» EXERCISE INSTRUCTIONS
Using the material below, work out how many lines contain "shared". Only the number is wanted.

↓

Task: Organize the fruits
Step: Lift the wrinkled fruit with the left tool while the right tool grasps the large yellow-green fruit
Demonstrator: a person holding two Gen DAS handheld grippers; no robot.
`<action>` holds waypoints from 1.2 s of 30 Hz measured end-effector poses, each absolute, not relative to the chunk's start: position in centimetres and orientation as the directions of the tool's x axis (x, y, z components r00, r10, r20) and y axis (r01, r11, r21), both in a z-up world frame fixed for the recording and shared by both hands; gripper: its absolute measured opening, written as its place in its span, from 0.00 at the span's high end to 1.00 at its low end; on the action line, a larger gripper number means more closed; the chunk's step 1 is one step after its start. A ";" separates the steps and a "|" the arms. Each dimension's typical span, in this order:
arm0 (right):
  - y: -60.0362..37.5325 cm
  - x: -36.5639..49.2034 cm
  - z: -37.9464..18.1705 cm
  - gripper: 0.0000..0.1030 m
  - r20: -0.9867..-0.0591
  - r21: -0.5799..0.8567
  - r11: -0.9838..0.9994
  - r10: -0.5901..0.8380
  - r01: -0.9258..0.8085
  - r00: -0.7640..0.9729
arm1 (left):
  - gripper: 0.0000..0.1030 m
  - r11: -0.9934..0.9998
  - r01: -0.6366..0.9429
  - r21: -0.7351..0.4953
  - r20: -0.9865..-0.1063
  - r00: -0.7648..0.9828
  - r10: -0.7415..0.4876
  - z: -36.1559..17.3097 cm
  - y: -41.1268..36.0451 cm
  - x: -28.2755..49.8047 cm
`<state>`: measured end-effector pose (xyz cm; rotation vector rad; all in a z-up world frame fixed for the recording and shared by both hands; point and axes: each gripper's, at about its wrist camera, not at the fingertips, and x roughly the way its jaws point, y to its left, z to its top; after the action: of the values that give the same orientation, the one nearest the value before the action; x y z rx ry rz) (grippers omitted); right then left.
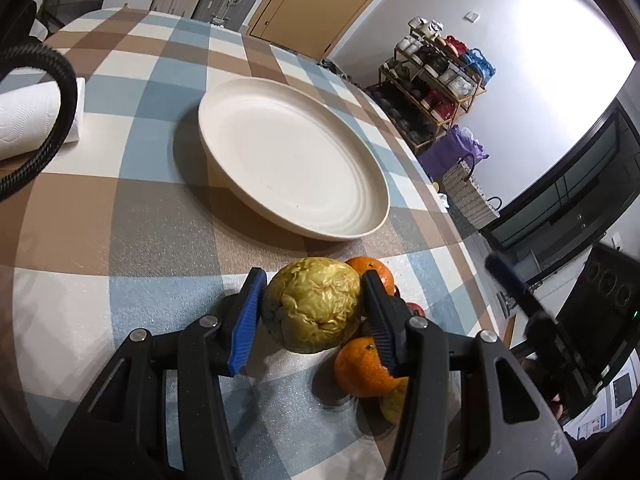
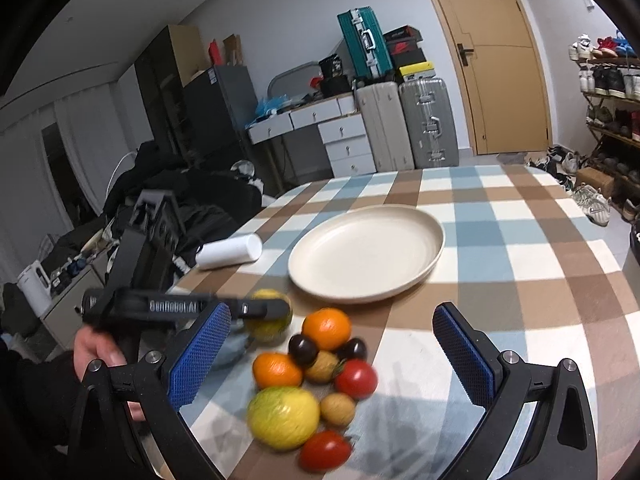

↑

» THE ANSWER
2